» **PROBLEM DESCRIPTION**: Go through the listing and return every line with "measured" in it.
GIVEN ENTRIES section start
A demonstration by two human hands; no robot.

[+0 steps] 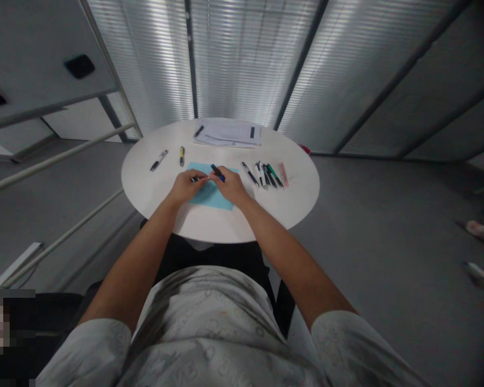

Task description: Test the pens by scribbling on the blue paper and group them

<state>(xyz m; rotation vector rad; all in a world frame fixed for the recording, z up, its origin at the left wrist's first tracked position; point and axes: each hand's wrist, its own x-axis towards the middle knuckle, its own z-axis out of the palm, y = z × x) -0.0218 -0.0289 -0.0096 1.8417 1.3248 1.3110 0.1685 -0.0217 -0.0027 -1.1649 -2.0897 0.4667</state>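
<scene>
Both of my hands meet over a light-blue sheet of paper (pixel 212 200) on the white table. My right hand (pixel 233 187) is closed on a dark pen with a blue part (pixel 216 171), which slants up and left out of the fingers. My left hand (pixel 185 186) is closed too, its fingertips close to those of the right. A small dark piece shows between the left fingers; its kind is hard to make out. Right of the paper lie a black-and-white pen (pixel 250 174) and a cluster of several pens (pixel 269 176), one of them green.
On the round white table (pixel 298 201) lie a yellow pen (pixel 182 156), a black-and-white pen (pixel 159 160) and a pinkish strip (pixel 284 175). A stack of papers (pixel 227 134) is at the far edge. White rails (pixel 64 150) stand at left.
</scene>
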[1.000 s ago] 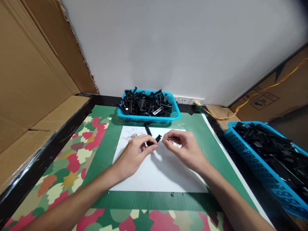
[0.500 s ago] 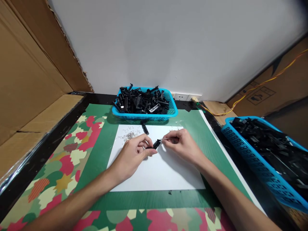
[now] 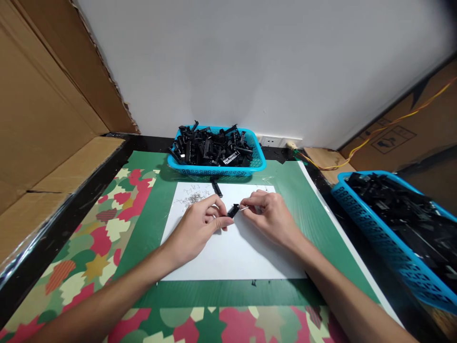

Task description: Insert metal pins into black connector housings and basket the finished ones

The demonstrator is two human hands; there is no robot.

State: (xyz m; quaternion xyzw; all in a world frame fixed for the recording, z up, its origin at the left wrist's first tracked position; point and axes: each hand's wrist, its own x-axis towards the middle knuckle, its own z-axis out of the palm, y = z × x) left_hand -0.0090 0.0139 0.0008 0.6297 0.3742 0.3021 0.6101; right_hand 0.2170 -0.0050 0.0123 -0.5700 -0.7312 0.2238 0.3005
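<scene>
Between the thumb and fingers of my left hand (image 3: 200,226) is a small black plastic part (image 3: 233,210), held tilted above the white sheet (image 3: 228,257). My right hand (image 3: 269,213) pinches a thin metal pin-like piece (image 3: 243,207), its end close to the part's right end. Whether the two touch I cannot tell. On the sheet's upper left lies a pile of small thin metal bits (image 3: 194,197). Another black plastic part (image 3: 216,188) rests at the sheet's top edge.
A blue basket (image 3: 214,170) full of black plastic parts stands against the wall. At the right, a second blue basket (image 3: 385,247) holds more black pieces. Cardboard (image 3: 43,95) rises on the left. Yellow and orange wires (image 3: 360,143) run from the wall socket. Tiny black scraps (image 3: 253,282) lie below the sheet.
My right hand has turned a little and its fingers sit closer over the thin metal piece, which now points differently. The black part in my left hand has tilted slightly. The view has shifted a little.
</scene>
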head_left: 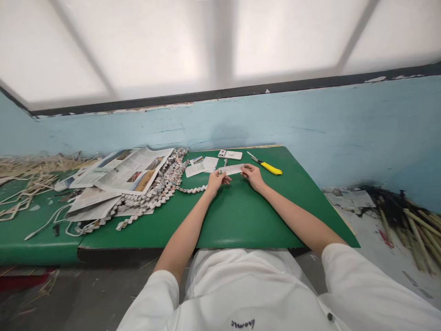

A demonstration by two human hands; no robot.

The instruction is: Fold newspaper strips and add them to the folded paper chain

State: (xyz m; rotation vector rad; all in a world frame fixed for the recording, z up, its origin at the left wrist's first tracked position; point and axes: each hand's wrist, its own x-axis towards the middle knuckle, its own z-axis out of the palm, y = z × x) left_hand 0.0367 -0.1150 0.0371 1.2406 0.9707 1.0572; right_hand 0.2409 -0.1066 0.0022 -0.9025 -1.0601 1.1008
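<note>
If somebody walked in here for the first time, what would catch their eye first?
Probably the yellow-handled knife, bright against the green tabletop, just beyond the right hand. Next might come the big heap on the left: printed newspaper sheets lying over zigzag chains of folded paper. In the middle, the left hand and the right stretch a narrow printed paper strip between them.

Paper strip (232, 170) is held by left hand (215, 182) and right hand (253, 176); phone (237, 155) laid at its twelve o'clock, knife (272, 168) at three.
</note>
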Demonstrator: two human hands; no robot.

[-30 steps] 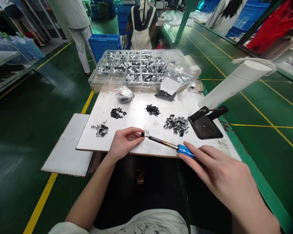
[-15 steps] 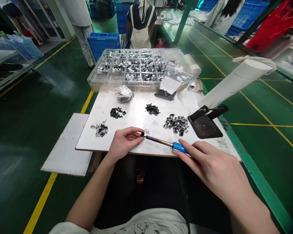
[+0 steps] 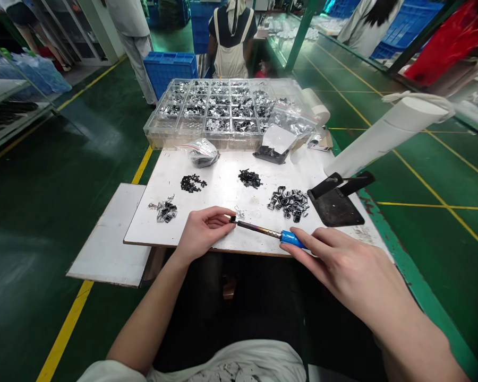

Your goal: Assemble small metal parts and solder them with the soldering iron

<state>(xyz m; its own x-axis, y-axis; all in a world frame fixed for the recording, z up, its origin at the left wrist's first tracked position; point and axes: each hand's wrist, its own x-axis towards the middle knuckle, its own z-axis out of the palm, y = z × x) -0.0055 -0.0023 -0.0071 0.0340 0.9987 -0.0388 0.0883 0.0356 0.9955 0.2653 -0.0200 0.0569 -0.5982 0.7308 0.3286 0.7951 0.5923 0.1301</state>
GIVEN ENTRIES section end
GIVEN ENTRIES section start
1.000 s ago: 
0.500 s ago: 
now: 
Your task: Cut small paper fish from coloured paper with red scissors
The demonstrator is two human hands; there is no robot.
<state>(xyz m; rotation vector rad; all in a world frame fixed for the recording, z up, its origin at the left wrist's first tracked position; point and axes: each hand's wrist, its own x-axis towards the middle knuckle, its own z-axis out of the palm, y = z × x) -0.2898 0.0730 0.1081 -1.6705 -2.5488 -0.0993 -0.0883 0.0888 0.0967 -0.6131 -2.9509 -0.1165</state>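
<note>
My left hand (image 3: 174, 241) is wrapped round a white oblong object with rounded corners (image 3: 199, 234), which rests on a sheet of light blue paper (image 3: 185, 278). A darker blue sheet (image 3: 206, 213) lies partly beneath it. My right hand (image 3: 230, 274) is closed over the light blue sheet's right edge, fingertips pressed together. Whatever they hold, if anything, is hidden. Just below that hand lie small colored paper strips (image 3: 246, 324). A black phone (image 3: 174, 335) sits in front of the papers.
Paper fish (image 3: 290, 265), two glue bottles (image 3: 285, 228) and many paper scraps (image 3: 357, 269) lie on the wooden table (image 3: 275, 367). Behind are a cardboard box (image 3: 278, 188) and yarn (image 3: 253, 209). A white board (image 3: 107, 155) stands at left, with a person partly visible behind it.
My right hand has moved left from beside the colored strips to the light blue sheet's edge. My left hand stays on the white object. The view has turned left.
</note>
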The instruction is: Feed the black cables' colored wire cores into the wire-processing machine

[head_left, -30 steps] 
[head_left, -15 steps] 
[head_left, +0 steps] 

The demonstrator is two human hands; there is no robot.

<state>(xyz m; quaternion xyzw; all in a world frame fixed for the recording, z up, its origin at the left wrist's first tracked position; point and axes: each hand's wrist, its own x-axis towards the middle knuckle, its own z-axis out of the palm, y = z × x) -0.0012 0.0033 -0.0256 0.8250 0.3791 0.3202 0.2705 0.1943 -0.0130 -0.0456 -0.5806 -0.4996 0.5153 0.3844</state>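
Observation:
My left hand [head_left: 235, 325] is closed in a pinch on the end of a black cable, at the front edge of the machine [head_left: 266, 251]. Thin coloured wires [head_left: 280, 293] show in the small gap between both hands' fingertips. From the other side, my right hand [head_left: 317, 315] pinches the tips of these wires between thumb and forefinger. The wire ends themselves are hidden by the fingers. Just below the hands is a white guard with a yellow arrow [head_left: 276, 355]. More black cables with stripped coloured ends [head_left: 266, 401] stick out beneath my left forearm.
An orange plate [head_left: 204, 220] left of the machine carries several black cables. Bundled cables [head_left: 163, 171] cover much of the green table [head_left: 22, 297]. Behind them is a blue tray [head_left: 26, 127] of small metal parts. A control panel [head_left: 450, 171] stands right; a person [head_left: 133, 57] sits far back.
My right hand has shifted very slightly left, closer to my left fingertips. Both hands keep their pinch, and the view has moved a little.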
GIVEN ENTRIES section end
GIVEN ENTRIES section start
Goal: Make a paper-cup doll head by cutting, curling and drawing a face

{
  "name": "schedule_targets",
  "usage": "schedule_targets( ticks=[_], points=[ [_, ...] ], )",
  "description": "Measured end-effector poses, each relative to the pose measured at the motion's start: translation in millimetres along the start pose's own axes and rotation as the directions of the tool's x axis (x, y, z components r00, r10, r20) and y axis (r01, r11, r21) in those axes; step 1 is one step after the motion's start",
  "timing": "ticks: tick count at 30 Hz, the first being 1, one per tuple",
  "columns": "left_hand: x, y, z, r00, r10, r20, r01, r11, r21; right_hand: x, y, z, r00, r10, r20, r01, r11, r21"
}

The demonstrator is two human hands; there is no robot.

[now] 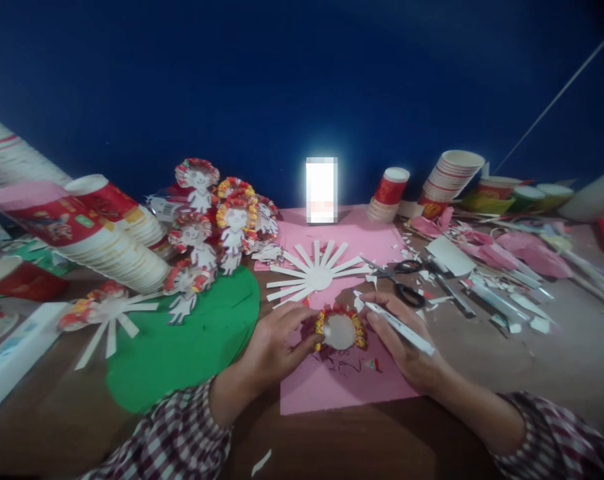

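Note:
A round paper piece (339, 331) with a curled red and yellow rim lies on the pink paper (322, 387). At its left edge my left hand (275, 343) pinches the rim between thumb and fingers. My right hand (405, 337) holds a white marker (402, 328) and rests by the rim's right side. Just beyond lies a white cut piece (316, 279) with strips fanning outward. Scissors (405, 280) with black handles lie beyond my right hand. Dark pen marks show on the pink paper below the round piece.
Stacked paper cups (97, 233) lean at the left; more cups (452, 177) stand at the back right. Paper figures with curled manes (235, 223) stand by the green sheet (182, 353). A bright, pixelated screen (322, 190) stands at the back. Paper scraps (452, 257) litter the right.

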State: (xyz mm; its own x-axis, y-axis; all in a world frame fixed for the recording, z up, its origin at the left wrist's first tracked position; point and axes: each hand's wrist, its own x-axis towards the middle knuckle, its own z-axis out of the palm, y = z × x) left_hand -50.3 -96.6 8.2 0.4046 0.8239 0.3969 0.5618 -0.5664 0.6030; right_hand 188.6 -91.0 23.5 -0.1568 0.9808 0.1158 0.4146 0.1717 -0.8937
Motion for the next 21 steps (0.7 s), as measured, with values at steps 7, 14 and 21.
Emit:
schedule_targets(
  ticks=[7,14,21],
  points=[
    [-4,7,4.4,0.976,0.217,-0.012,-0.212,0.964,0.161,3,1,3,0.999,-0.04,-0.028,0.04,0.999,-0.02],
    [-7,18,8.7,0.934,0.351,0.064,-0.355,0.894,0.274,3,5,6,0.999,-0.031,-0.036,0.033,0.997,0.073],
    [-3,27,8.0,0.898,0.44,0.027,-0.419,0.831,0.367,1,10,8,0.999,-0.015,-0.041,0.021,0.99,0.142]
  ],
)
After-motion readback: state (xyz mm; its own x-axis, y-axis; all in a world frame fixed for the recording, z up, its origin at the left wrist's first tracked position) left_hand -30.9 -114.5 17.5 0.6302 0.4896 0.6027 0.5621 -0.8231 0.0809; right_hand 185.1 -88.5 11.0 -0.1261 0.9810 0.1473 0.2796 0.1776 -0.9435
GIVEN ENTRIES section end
» **RESPONSE FOR THIS EXERCISE**:
  "description": "Measured end-effector poses, each relative to the pose measured at the motion's start: translation in millimetres along the start pose's own axes and rotation as the directions of the tool's x axis (x, y, z components r00, r10, r20) and y axis (r01, r11, r21) in those axes; step 1 is one step after the motion's start",
Motion for the next 21 steps (0.7 s), as measured, with values at steps 7, 14 and 21.

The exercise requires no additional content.